Vedanta tackles unwieldy corporate structure

The mining company has simplified its corporate structure but Vedanta bondholders are further away from the operating assets.

Vedanta Resources, the London listed miner controlled by Indian billionaire Agarwal Agarwal, has long had a complex corporate structure that has been difficult for investors to understand. Its heavy debt levels have also been a concern among investors and rating agencies.

The company, whose operations span Zambia to South Africa, last month concluded a restructuring that streamlines the company.

“There was a need to simplify the corporate structure,” said Ashish Garg, vice president, corporate finance, in a recent interview with FinanceAsia in Mumbai. “Under the new structure, there is a better alignment of debt and cash,” he added.

Vedanta first proposed a corporate restructuring back in 2008 but the structure it put forward was rejected by the minority investors in unit Sterlite. In 2012, the company hammered out a new proposal - which took effect last month.

Under the new structure, Vedanta created a new entity called Sesa Sterlite, which will hold most of the company's assets including stakes in its cash cows Hindustan Zinc and Cairn India. In turn, Vedanta will hold a 58.3% stake in Sesa Sterlite. According to Garg, the restructuring has also resulted in about $200 million of tax savings annually. 

Vedanta has also transferred the bulk of its debt to Sesa Sterlite. In the past, the company's total debt stood at about $16.5 billion, of which $10 billon was held at Vedanta and the remaining $6.5 billion consolidated among its stable of companies. Following the reorganisation, Vedanta holds only about $4 billion of debt service liability, and the bulk - $13 billion - is held with Sesa Sterlite.

However, as a result of the restructuring, Vedanta's bondholders are further removed from the operating assets, where the cash is generated.

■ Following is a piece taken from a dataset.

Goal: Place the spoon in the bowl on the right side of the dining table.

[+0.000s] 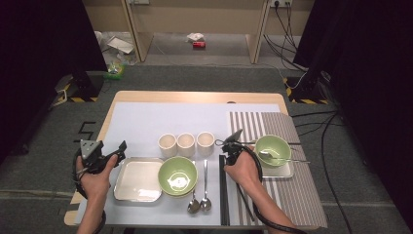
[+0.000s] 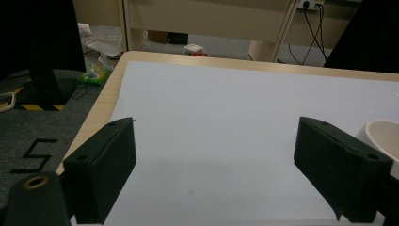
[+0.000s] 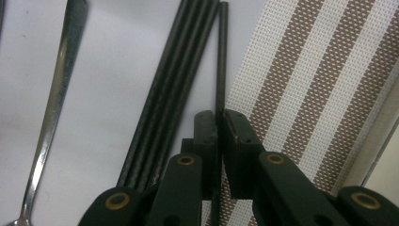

In the event of a default, bondholders would find themselves structurally subordinated, particularly if the company starts issuing more debt through Sesa Sterlite.

Moving forward, there are questions as to whether the company will continue to tap the dollar bond markets through London-listed Vedanta Resources, or whether it will start issuing through Sesa Sterlite. However, Garg states that Vedanta is expected to continue to be the vehicle through which the company taps the dollar market, while Sesa Sterlite will tap the domestic rupee market for funds.

“Vedanta would continue to tap the dollar bond market as and when there is a need. Sesa Sterlite had issued about $1 billion worth of Indian rupee bonds and would continue to tap the same to refinance existing loans with an aim to reduce the borrowing costs,” said Garg.

Indian companies face high withholding taxes of about 20% when they issue offshore bonds to fund domestic operations, a key deterrent to issuers.

“There is a high withholding tax and also various restrictions on end use, overall cost and minimum tenor on bonds which makes it unviable or impractical for Indian companies to tap the dollar bond market. Sesa Sterlite being an Indian entity can only look at the dollar bond market within all those constraints,” said Garg. “Vedanta has flexibility to access diverse pool of capital because it is an offshore entity,” he added.

Vedanta has been ambitious in its acquisitions. Its purchase of a 58.5% stake in Cairn Energy for $8.6 billion in 2011 stands out as one of the largest domestic Indian M&A transactions.

While that deal contributed to the high debt levels, it has also helped the company weather a downturn in the commodity cycle. Cairn India contributed about half of its Ebitda during the financial year ended 2013.

“They averted disaster by buying up Cairn India and diversifying out of mining. One only has to look at companies like Hidili to see how it can go wrong to stay solely focused on mining,” said one Singapore-based credit analyst.

He added that the bonds could see potential upside if Vedanta is able to buy the Indian government's minority stakes in Hindustan Zinc and Bharat Aluminium Company. With the Indian government faced with a gaping budget deficit, some feel that they are more likely to sell the stakes in these companies to raise cash.

“We remain keen to buy the government stakes in Hindustan Zinc and Bharat Aluminium Company as consolidation of ownership is a stated strategy,” said Garg. “The government is working at resolving various legal issues for the stake sales” he added.

And while India is on a downward trajectory, Vedanta hopes to lift its ratings. “We believe that the current restructuring has addressed some of the key issues such as the alignment of debt and cash flow and ownership structure,” said Garg.

“Vedanta spent about $20 billion in capex over [the] last 10 years. With the peak capex spend behind us and increasing cash flows from completed projects Vedanta plans to reduce leverage and achieve a strong investment grade credit rating,” he added.